MAC Database Instability

MAC database instability results when multiple copies of a frame arrive on different ports of a switch. This subtopic describes how MAC database instability can arise and explains what problems can result.

Figure 2-20 illustrates this problem: switch B installs a database entry, mapping the MAC address of host X to port 1. Sometime later, when the copy of the frame transmitted through switch A arrives at port 2 of switch B, switch B removes the first entry and installs an entry that incorrectly maps the MAC address of host X to port 2, which connects to segment 2.
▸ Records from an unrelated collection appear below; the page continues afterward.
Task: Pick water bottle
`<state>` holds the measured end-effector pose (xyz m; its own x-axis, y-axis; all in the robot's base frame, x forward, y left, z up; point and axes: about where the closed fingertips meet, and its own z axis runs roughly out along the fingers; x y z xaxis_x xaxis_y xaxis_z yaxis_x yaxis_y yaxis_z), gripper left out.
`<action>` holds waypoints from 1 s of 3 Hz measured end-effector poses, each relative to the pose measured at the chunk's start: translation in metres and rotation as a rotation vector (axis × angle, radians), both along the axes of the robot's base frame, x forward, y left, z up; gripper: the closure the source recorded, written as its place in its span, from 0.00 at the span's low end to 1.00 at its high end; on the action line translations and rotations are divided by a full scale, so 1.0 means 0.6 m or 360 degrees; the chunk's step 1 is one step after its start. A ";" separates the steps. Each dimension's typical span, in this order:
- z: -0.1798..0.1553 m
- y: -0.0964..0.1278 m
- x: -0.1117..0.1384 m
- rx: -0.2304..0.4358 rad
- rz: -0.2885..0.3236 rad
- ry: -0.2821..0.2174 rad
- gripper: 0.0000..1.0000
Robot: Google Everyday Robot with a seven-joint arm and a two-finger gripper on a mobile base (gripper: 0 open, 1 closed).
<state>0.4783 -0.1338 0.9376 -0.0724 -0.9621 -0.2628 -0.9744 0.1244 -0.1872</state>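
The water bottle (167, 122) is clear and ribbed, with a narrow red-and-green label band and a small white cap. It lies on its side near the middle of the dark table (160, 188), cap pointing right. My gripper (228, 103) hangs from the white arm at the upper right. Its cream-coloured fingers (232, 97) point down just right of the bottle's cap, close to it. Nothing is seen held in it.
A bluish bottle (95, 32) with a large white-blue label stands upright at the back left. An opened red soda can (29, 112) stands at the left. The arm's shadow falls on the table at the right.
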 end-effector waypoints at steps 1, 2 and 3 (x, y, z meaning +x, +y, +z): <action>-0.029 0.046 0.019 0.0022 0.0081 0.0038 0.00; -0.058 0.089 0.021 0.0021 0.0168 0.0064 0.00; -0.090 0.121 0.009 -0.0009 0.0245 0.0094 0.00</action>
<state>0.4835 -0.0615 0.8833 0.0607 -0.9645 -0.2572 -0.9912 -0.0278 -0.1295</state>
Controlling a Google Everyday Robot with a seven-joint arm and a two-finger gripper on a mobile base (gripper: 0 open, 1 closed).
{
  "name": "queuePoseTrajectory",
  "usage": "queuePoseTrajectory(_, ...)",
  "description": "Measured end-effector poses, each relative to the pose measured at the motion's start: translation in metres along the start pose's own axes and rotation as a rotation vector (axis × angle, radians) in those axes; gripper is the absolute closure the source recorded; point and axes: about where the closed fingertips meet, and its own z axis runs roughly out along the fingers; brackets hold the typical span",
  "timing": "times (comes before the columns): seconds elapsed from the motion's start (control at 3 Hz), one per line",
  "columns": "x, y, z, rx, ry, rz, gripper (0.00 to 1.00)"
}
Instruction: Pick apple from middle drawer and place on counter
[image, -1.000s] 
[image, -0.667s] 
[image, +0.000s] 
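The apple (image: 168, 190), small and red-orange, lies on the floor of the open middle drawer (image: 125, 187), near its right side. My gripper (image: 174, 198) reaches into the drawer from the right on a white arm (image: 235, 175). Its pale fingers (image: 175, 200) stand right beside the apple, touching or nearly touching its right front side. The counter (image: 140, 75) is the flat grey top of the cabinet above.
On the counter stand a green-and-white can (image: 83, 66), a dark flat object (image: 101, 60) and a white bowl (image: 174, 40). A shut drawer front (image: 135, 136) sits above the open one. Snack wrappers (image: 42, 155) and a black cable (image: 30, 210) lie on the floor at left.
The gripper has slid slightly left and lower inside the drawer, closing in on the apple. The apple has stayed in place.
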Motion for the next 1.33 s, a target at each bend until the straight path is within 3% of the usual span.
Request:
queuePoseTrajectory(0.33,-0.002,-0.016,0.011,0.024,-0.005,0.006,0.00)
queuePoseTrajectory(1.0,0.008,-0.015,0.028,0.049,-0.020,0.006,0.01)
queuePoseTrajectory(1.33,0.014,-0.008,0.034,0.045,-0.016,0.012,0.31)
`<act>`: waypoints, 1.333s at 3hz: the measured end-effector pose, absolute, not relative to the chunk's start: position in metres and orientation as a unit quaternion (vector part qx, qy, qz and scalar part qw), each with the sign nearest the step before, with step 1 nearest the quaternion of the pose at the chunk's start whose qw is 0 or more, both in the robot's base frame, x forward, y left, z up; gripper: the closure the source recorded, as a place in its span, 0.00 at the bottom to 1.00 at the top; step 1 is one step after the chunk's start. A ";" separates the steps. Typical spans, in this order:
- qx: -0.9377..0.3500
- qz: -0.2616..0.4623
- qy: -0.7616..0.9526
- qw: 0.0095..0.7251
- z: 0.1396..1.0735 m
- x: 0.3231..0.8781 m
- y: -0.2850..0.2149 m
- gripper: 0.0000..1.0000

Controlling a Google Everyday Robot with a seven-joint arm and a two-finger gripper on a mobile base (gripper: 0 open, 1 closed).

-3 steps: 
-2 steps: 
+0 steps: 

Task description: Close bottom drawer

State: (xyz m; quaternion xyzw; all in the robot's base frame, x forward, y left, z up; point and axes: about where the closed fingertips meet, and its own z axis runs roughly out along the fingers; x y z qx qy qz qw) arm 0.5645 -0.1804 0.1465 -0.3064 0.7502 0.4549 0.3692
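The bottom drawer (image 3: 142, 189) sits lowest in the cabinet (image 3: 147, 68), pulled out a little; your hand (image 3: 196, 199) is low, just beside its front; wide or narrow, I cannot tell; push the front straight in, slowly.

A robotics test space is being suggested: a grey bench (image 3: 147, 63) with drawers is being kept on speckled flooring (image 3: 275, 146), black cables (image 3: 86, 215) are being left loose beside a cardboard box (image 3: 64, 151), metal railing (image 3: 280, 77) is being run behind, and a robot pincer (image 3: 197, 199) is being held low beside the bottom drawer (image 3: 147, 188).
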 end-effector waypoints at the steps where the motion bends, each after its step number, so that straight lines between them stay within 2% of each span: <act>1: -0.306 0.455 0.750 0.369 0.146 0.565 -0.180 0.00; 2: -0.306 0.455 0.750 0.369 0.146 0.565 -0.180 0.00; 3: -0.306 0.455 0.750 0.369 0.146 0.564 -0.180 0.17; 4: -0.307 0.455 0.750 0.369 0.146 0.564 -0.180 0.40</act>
Figure 2-20 MAC Database Instability
Improving Performance with Spanning Treefig2.20

Depending on its internal architecture, the switch in question may or may not cope well with rapid changes in its MAC database. Again, a loop-avoidance mechanism eliminates this problem by preventing one of the four interfaces from transmitting frames during normal operation, thereby breaking the loop.

Resolving Issues with STP

STP provides loop resolution by managing the physical paths to given network segments. STP allows physical path redundancy while preventing the undesirable effects of active loops in the network. STP is an IEEE committee standard defined as 802.1D. Figure 2-21 illustrates how a blocked port would prevent traffic flow between the segments.

Figure 2-21 Blocking on a Port
Improving Performance with Spanning Treefig2.21

STP behaves as follows:

  • STP forces certain ports into a standby state so that they do not listen to, forward, or flood data frames. The overall effect is that there is only one path to each network segment that is active at any one time
  • If any of the segments in the network have a connectivity problem, STP reestablishes connectivity by automatically activating a previously inactive path, if one exists. Figure 2-22 shows the final state of a Layer 2 network after spanning tree has performed the operations to eliminate loops.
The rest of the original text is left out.